> _DIRECTIONS FOR THIS TASK_:
Read through the data, and wherever a line holds the word "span", write that line out.

> _INFORMATION PROVIDED_:

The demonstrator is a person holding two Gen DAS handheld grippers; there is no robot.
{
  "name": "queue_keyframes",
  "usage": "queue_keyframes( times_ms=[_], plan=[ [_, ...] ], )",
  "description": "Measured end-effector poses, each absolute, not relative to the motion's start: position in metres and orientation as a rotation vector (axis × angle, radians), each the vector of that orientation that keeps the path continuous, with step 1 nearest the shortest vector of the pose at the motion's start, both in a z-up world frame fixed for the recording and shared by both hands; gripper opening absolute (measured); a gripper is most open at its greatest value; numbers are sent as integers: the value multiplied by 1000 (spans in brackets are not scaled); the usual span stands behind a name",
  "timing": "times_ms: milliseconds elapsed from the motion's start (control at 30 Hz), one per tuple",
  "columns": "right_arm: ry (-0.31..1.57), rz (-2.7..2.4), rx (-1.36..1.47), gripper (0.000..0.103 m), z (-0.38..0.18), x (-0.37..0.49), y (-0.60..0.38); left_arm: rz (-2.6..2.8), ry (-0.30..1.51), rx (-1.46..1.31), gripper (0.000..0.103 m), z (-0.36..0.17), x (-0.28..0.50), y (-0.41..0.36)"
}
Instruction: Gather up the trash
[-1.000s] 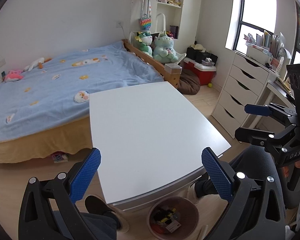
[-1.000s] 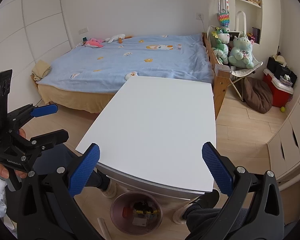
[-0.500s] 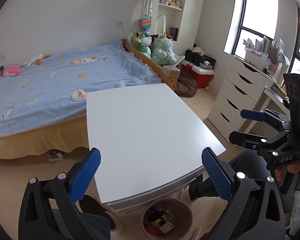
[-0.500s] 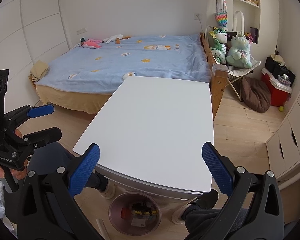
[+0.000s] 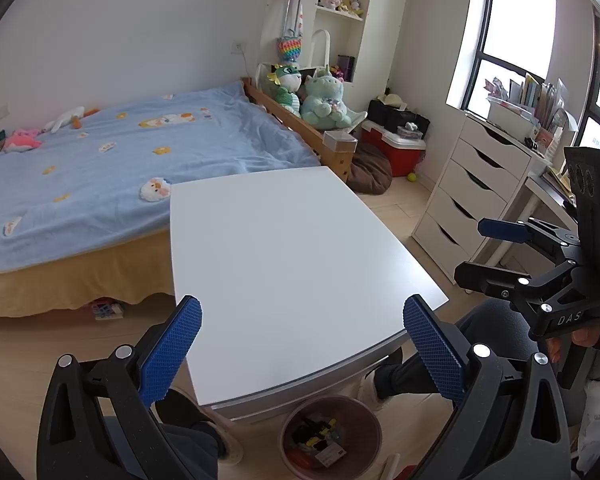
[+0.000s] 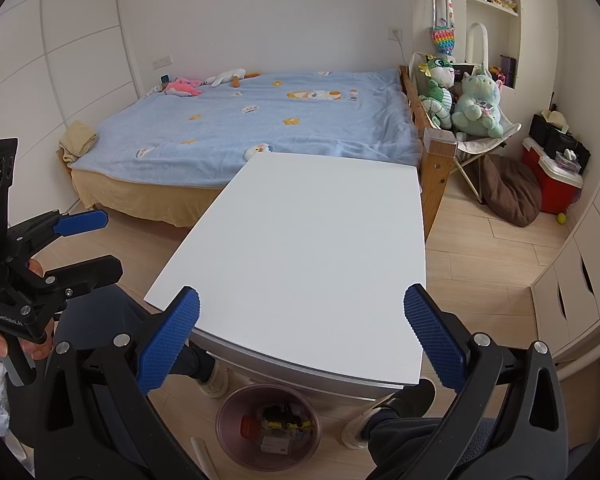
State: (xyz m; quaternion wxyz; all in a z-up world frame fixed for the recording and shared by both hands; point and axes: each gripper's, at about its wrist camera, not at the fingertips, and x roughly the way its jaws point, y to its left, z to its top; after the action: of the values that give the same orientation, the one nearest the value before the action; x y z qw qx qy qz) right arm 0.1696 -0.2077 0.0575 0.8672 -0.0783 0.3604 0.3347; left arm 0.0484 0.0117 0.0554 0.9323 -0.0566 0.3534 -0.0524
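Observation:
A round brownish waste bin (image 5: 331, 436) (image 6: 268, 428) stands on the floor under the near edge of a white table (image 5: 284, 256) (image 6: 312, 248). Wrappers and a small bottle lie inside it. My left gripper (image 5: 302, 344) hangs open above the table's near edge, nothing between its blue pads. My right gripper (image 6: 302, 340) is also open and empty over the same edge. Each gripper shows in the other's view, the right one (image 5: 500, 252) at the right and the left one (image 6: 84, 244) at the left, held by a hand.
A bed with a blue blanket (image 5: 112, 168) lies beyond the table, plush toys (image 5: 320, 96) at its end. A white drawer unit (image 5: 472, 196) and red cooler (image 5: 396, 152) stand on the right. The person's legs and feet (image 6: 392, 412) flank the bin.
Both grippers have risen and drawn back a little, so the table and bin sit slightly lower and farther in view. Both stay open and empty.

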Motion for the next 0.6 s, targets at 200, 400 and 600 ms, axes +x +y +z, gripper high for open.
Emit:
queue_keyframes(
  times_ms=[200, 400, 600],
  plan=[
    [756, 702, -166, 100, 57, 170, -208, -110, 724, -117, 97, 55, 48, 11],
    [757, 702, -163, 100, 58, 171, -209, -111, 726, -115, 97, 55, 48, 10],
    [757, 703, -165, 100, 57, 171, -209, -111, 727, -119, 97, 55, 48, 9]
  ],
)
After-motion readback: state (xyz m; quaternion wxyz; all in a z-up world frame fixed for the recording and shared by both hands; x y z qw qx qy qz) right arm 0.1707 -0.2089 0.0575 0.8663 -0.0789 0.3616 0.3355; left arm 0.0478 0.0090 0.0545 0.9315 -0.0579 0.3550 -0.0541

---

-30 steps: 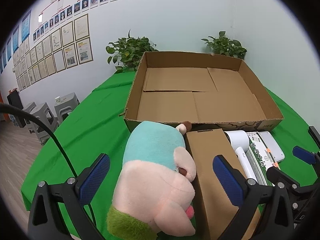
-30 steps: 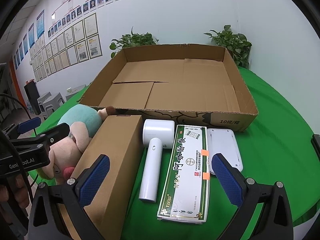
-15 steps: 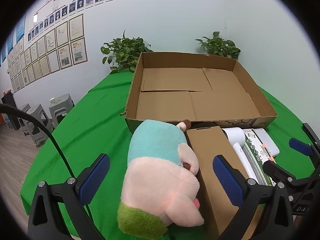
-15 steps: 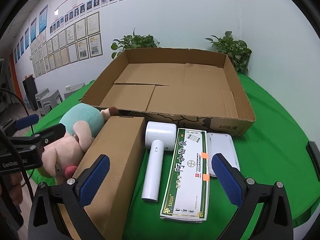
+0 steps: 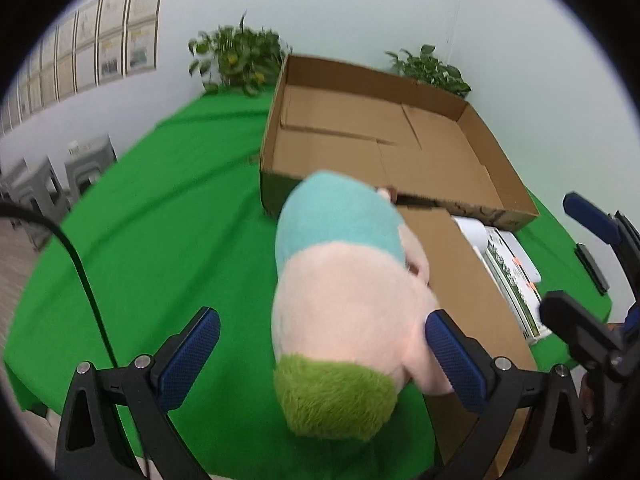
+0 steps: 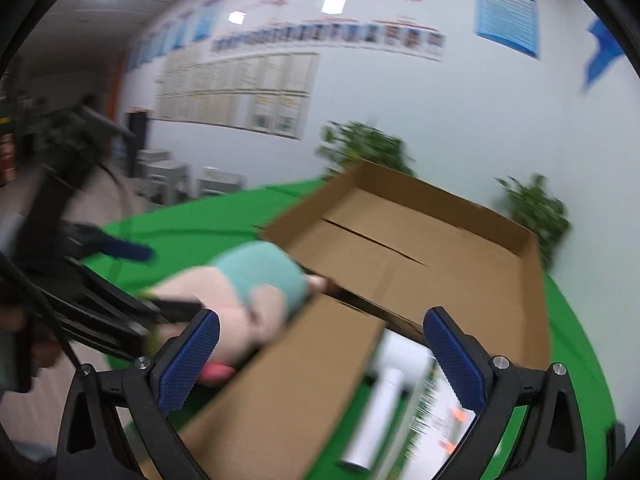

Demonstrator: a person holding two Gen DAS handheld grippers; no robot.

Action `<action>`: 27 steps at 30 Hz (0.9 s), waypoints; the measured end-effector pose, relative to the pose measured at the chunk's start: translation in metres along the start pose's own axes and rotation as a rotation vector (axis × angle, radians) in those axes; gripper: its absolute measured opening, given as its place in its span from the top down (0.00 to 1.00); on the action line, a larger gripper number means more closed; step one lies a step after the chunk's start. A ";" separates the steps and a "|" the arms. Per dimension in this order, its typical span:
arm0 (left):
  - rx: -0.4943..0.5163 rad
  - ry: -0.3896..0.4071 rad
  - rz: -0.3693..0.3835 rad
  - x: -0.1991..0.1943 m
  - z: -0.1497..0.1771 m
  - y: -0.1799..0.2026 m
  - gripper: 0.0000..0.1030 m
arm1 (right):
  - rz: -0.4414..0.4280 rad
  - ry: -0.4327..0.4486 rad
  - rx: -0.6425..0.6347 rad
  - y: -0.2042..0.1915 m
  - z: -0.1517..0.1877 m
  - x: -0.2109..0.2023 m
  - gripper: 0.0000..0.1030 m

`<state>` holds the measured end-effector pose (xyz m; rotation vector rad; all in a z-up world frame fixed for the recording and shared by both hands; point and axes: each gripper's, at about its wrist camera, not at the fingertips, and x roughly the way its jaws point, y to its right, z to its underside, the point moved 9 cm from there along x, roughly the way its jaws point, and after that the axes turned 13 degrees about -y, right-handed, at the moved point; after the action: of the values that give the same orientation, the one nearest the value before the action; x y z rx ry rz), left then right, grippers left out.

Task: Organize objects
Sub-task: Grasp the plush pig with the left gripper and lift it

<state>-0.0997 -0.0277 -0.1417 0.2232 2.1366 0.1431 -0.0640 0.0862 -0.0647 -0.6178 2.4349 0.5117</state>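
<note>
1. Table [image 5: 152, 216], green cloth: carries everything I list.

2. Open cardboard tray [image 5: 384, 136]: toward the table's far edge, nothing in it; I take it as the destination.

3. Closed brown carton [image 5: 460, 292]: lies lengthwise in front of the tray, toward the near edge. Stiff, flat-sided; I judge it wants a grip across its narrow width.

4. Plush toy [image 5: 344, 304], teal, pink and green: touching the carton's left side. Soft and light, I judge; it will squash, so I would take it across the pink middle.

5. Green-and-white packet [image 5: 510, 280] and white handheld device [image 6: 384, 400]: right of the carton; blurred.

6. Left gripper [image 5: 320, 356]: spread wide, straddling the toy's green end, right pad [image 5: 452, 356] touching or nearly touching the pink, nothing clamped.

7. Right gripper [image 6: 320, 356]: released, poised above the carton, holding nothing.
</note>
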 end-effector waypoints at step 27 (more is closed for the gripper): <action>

> _ANSWER TO THIS EXERCISE_:
  "description": "Measured end-effector poses, each absolute, not relative to the motion's start: position in metres and orientation as a rotation vector (axis × angle, radians), each the vector of that orientation that keeps the path continuous, with step 1 nearest the shortest vector of the pose at the motion's start, both in a z-up world frame fixed for the recording and shared by both hands; gripper opening absolute (measured); a gripper is most open at its greatest value; numbers are sent as integers: the value multiplied by 1000 (spans in brackets are not scaled); the usual span stands behind a name",
Action `<action>`: 27 steps at 30 Hz (0.9 s), waypoints; the measured end-effector pose, relative to the pose measured at the chunk's start: translation in metres along the start pose's own axes and rotation as a rotation vector (axis × angle, radians) in those axes; gripper: its absolute measured opening, given as its place in its span from the top down (0.00 to 1.00); on the action line, a larger gripper number means more closed; step one lies a step after the chunk's start. A ";" separates the steps and a "|" the arms. Per dimension in this order, its typical span:

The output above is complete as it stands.